Inovasi Kami Untuk Bumi : Pengembangan BOLATIC (Biodegradable Eco Plastic) Limbah Tempe dan Minyak Jelantah Berbasis Zero Waste.
========================================================================================
“Heal The World Make It A Better Place For You and For Me and The Entire Human Race”
Michael Jackson – Heal The World
========================================================================================
Pemanasan Global
Indonesia sedang bergelut dengan kemarau panjang pada tahun 2024. Bulan November yang seharusnya sudah memasuki musim penghujan pun masih kerap terasa panas dan kering di sebagian besar wilayah. Hanya 27% daerah di Indonesia yang sudah memasuki musim penghujan. Berdasarkan analisis yang dilakukan oleh Badan Meteorologi, Klimatologi dan Geofisika (BMKG) pada dasarian II bulan November tahun 2024 rata-rata suhu maksimum di Indonesia masih mencapai 30-35oC. Hal ini merupakan dampak dari pemanasan global yang sudah dirasakan di berbagai wilayah termasuk Indonesia.
Pemanasan global menjadi isu lingkungan yang semakin mengkhawatirkan. Peningkatan suhu rata-rata di permukaan bumi ini disebabkan oleh meningkatnya emisi gas rumah kaca. Emisi gas rumah kaca dihasilkan oleh aktivitas manusia yang beragam. Khususnya aktivitas pembakaran. Baik pembakaran bahan bakar fosil maupun pembakaran limbah padat dan organik.

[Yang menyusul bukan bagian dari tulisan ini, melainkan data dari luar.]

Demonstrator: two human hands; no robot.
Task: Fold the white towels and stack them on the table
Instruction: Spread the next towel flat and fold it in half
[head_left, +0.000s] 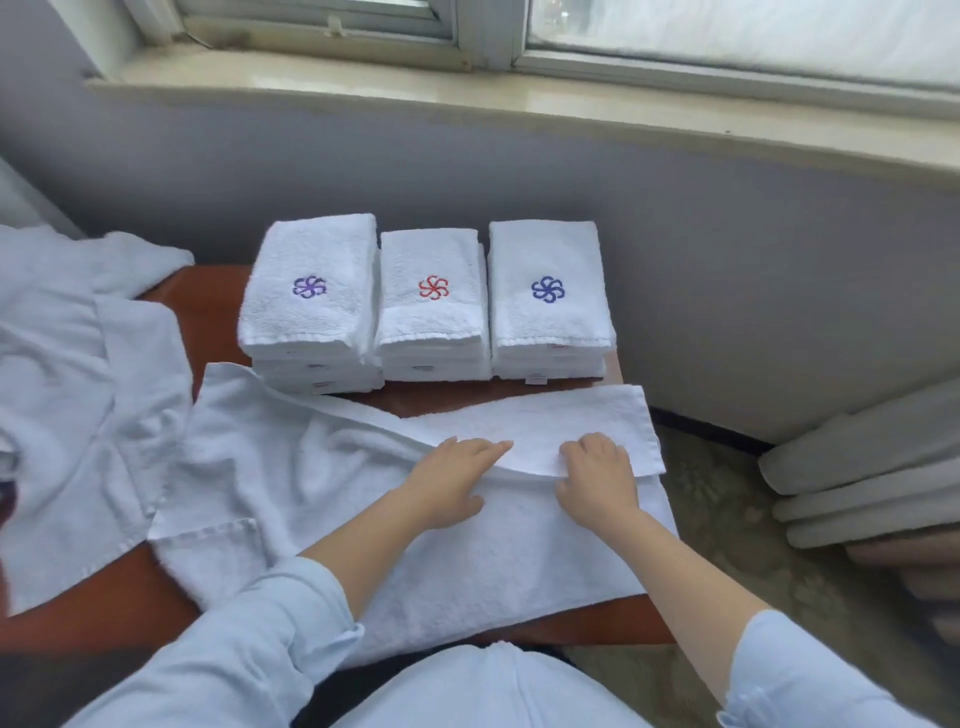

Limbah Plastik Menggiring Bumi Melewati Batas Aman
Indonesia menempati urutan kedua penyumbang sampah plastik terbesar di dunia menurut data dari Badan Pusat Statistik (BPS) dan Asosiasi Industri Plastik Indonesia (INAPLAS). Menurut data yang diambil dari Sistem Informasi Pengelolaan Sampah Nasional Kementerian Lingkungan Hidup dan Kehutanan Republik Indonesia pada tahun 2022, timbunan sampah di Indonesia mencapai angka 19,588,922.83 ton per hari dan 18,2% dari angka tersebut di tempati oleh sampah plastik (Kehutanan et al., 2022). Data di atas menunjukkan bahwa plastik merupakan penyumbang timbunan sampah kedua terbesar di Indonesia. Sampah plastik menyebabkan banyak problematika yang negatif pada bumi. Salah satunya menjadi penyebab meningkatnya suhu rata-rata di permukaan bumi baik secara aktif maupun pasif.
Plastik sintetis yang banyak digunakan dalam kehidupan sehari-hari terbuat dari batu bara, gas alam maupun minyak bumi. Proses pengolahan plastik sintetis memerlukan energi yang cukup besar karena melibatkan penguraian molekul hidrokarbon terhadap bahan baku yang berasal dari fosil. Dari seluruh rangkaian pembuatan plastik sintetis dapat melepaskan gas-gas yang menghasilkan emisi gas rumah kaca. Selain itu, plastik sintetis dengan polimer penyusun berbahan baku fosil juga sulit terurai di alam. Butuh waktu 10 hingga 10000 tahun untuk dapat menguraikan plastik di alam. Hal ini mengakibatkan terjadinya penumpukan sampah plastik yang tidak terolah dengan baik sementara setiap hari jumlahnya semakin bertambah.